WORK REQUEST
Print, in exact form, the lines below from the one containing "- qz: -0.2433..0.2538" through the one containing "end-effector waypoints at", and omit all others.

#### AVAILABLE DATA

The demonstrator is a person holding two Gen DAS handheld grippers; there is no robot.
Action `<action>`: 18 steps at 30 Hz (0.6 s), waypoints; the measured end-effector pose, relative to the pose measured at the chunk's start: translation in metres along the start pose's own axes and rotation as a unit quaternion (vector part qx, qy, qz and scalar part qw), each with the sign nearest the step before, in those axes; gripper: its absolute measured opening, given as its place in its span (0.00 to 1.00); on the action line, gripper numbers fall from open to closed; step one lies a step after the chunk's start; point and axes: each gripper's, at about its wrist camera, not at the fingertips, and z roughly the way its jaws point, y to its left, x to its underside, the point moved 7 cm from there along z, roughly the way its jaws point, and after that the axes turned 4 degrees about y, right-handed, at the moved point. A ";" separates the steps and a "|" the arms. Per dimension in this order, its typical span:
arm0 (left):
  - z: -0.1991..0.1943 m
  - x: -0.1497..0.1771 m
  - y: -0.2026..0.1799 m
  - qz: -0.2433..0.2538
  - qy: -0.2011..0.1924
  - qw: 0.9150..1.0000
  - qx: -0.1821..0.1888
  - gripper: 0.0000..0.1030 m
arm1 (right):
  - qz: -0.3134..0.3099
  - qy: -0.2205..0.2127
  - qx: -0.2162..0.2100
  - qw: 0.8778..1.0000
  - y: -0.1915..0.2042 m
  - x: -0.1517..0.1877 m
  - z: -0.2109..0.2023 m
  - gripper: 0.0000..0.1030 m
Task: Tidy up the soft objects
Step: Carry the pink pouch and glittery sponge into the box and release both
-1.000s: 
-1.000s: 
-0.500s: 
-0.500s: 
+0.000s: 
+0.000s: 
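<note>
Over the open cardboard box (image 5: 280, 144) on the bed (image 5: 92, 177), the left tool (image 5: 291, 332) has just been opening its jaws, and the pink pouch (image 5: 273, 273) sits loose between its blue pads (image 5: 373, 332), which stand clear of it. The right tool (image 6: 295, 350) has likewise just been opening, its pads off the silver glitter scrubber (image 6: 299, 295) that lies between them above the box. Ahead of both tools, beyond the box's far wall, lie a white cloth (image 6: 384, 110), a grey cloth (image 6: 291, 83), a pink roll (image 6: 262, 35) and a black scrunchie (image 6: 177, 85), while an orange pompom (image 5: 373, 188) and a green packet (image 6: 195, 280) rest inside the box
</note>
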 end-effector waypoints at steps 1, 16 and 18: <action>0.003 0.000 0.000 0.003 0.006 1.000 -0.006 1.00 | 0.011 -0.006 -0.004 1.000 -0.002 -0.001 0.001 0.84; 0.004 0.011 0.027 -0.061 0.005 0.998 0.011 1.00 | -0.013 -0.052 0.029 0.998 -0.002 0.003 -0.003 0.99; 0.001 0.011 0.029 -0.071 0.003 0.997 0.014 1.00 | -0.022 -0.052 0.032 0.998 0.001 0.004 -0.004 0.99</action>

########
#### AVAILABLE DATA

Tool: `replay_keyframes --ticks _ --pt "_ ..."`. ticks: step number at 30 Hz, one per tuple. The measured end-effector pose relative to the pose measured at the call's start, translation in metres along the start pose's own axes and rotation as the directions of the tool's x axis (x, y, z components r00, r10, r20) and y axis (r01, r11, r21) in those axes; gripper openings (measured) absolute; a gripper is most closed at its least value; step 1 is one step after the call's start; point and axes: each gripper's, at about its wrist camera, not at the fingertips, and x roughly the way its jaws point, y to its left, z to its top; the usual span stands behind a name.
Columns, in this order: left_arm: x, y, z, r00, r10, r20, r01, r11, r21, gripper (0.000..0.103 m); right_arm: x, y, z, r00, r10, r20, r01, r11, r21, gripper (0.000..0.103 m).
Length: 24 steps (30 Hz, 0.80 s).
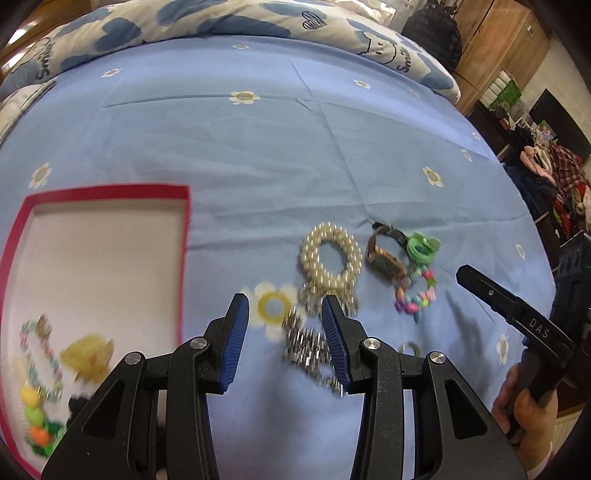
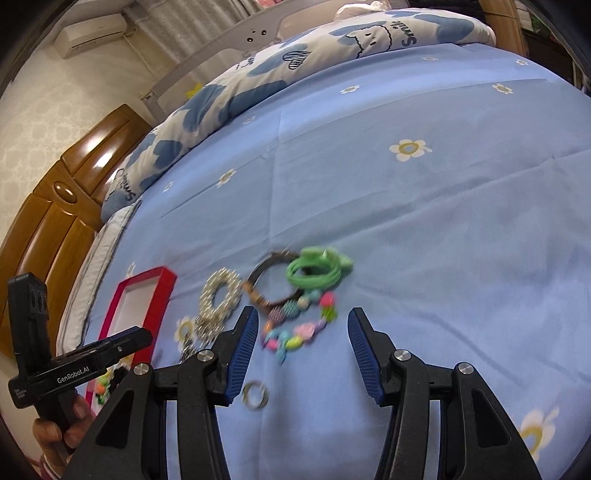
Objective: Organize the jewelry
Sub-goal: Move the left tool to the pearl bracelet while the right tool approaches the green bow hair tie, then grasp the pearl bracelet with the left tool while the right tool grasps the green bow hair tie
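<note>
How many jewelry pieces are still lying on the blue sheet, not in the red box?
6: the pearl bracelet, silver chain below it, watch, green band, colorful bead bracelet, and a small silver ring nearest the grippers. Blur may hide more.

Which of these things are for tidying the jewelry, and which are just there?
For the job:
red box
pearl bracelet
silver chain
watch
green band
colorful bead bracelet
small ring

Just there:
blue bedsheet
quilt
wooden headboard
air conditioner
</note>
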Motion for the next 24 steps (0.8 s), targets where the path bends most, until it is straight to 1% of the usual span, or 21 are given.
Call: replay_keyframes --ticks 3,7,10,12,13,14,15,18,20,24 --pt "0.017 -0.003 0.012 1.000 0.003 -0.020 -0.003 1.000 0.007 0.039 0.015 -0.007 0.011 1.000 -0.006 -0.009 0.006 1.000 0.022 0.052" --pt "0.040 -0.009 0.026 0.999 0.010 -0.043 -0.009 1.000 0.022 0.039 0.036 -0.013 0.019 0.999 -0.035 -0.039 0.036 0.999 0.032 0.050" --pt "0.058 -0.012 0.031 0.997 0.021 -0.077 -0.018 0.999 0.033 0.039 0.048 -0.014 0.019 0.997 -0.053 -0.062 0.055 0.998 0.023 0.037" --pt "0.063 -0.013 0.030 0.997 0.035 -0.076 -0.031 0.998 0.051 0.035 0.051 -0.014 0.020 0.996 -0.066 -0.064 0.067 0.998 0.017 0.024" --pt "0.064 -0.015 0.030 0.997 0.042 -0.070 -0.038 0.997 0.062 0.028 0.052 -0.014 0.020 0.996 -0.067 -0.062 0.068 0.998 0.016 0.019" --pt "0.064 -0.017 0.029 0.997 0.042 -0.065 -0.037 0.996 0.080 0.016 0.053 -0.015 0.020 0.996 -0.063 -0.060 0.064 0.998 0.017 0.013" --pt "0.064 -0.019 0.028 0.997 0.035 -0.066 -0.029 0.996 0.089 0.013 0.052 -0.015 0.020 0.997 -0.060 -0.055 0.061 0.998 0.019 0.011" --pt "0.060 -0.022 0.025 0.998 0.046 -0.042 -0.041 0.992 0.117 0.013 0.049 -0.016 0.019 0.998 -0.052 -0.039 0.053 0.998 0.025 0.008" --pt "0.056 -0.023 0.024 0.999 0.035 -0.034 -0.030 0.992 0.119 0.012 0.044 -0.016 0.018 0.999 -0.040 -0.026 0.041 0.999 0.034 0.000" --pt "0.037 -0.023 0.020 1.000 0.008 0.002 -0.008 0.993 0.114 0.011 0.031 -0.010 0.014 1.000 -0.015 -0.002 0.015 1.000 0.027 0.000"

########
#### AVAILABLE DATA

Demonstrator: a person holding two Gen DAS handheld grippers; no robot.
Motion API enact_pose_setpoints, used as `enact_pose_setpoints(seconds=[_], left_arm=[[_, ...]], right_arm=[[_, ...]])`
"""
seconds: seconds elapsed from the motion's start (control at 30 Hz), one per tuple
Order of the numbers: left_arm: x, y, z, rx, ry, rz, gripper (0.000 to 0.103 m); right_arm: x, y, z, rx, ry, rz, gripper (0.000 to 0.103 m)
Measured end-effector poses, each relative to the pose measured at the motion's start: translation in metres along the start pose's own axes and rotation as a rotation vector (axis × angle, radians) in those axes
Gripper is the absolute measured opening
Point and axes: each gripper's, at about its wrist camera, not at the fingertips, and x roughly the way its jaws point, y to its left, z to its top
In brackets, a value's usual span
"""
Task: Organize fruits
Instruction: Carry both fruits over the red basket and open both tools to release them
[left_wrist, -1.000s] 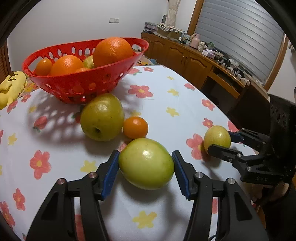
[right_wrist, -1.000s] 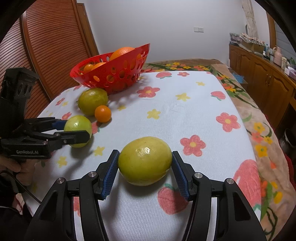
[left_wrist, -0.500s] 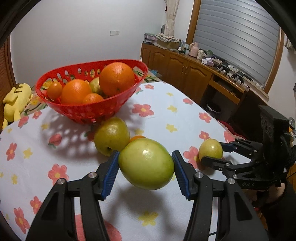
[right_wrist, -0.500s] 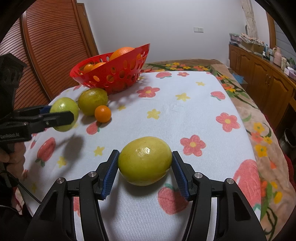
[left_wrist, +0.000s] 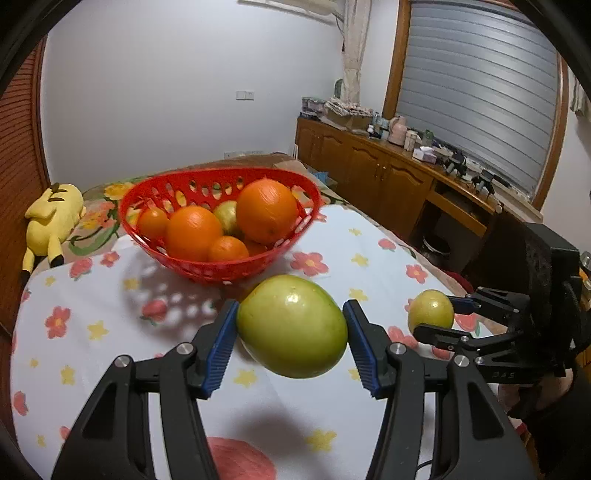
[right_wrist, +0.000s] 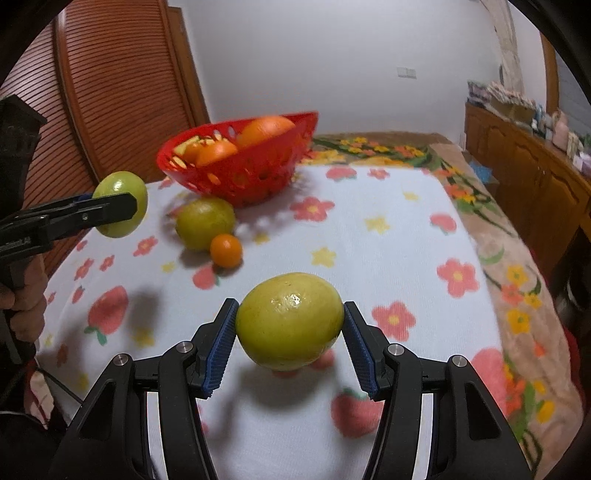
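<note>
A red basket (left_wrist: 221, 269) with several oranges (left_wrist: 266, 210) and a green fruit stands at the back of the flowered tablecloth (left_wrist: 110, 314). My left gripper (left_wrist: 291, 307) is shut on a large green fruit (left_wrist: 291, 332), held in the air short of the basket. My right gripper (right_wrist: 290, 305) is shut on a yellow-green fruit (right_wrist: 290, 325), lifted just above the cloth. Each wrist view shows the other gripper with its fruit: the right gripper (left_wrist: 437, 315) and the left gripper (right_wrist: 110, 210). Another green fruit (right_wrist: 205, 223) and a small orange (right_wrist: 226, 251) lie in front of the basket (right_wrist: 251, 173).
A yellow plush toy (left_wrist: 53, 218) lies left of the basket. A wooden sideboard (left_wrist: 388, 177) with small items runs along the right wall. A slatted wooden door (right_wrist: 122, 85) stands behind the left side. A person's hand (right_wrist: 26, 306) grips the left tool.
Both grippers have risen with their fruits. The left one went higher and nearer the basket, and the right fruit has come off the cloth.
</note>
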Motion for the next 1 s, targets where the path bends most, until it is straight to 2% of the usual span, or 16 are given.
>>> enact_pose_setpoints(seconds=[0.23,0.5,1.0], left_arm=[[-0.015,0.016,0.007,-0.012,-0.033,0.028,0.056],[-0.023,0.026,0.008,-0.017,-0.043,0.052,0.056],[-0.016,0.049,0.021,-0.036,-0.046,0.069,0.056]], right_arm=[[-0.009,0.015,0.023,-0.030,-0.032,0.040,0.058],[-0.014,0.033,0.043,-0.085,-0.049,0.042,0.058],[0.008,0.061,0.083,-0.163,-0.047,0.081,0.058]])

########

RESULT OF THE EXERCISE
  - qz: -0.2433..0.2538
  - qy: -0.2011..0.1924
  - qw: 0.9150..1.0000
  - qx: -0.1821..0.1888
  - gripper: 0.0000..0.1030 m
arm1 (right):
  - qz: -0.3134..0.3099
  - qy: -0.2205..0.2127
  - qx: -0.2162..0.2100
  - qw: 0.8778..1.0000
  - y: -0.1915..0.2042 m
  - x: -0.1517..0.1877 m
  - z: -0.2109..0.2023 m
  - gripper: 0.0000..0.1030 m
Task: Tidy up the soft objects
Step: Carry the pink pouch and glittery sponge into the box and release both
-1.000s: 
-1.000s: 
-0.500s: 
-0.500s: 
+0.000s: 
+0.000s: 
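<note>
Over the open cardboard box (image 5: 280, 144) on the bed (image 5: 92, 177), the left tool (image 5: 291, 332) has just been opening its jaws, and the pink pouch (image 5: 273, 273) sits loose between its blue pads (image 5: 373, 332), which stand clear of it. The right tool (image 6: 295, 350) has likewise just been opening, its pads off the silver glitter scrubber (image 6: 299, 295) that lies between them above the box. Ahead of both tools, beyond the box's far wall, lie a white cloth (image 6: 384, 110), a grey cloth (image 6: 291, 83), a pink roll (image 6: 262, 35) and a black scrunchie (image 6: 177, 85), while an orange pompom (image 5: 373, 188) and a green packet (image 6: 195, 280) rest inside the box
</note>
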 end-effector waypoints at steps 1, 16 and 18: <action>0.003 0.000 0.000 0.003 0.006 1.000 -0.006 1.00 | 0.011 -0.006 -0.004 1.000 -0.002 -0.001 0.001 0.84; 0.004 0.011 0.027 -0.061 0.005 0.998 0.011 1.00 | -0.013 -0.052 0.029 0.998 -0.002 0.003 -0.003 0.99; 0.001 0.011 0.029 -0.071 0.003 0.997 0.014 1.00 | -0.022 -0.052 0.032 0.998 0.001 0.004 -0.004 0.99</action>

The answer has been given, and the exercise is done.